In 2021, Mendoza signed with Latin American Wrestling Entertainment LAWE a company owned by Orlando Colón and his father José Colón. While in LAWE he had matches against Pedro Portillo III and formed a ta team with Angel Fashion called La Anexion.

==Championships and accomplishments==
- Cleveland Knights Championship Wrestling
  - CKCW Tag Team Championship (1 time) - with Angel Fashion
- Espiritu Pro Wrestling Dojo
  - EPWD Championship (1 time)
- Extreme Wrestling Organization
  - EWO World Tag Team Championship (1 time) - with Sr. C
- International Wrestling Association
  - IWA Cruiserweight/Television Championship (1 time)
- Pro Wrestling Illustrated
  - PWI ranked him #313 of the top 500 singles wrestlers in the PWI 500 in 2016
- World Wrestling Council
  - WWC Puerto Rico Championship (2 times)
  - WWC World Tag Team Championship (4 times) - with El Cuervo (3) and El Hijo de Ray González (1)
  - WWC Junior Heavyweight Championship (1 time)
- World Wrestling League
  - WWL World Heavyweight Championship (2 times)

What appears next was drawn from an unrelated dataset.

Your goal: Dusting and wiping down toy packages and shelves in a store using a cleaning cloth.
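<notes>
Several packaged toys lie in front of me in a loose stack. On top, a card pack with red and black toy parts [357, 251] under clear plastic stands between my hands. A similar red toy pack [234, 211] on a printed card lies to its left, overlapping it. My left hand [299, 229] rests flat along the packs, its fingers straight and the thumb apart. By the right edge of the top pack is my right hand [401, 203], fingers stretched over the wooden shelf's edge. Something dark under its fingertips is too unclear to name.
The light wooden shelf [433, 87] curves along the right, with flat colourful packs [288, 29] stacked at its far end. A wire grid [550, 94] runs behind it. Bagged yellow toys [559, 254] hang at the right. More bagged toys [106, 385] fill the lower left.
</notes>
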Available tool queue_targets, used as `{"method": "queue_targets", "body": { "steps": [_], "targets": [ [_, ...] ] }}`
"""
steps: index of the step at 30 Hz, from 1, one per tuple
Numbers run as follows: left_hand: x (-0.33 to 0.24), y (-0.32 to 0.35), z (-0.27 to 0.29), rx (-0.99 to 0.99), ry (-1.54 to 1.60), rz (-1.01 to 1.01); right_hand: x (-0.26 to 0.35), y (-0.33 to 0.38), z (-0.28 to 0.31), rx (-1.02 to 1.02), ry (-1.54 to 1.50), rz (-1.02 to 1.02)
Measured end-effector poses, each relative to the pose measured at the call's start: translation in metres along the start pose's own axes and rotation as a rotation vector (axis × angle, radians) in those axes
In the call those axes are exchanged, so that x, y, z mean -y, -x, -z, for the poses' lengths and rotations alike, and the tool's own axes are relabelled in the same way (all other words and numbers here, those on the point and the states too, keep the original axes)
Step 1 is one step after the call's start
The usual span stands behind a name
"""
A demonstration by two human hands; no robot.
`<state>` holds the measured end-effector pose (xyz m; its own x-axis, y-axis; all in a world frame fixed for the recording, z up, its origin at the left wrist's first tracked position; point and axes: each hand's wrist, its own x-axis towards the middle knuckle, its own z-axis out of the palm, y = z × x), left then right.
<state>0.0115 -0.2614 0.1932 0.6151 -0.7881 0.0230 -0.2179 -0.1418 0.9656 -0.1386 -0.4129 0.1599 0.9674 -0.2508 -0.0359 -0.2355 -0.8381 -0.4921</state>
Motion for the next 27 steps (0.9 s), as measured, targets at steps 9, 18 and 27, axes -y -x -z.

==Luchas de Apuestas record ==

| Winner (wager) | Loser (wager) | Location | Event | Date | Notes |
|---|---|---|---|---|---|
| Androide 787 (hair) | Mike Mendoza (hair) | San Juan, Puerto Rico | EPWD show | February 19, 2023 |  |

==Personal life==
Ortiz is a third generation wrestler, with his grandfather being Salvadoran legend Salvador Pérez "El Vikingo", who wrestled in Puerto Rico while competing with WWC (then Capitol Sports Promotions) during the 1980s and 1990s. Born in Bayamón, Puerto Rico to Victor Ortiz Sugrañes, Sr. and Brenda Negrón, being one of five siblings born to the patriarch, along Christian, Manuel Alejandro, Camila and Sergio. He is also the father of Víctor III (with Margieliz Fortis) and Victoria (with Kendra Castro). His grandfather performed throughout Latin America before arriving to WWC, where he worked as a wrestler, referee and villainous manager. Upon retiring, he established a gymnasium, Vikingo Power Gym, which was affiliated to the IWA during the 2000-10s and hosted the defunct Savio Vega Wrestling Academy, which served as the promotion's main developmental school, being managed by Juan "Savio Vega" Rivera. Ortiz, a medalist in the Liga Atlética Interuniversitaria de Puerto Rico as an amateur wrestler, began training there interested in following the family's trade.

Nowadays, Ortiz (who also has a background in Brazilian jiu-jitsu) works as a personal trainer in Definition Elite Fitness. Having previously worked as a trainer in a professional wrestling school based in his grandfather's Vikingo Power Gym, he opened the Espíritu Pro Wrestling Dojo in 2018, where additional seminars are hosted by international talents. Among his alumni is Olympic silver medalist Jaime Espinal, who was approached by WWE after beginning his classes. Ortiz has continued training the freestyle wrestler since then, preparing him for a tryout held in March 2017 and afterwards.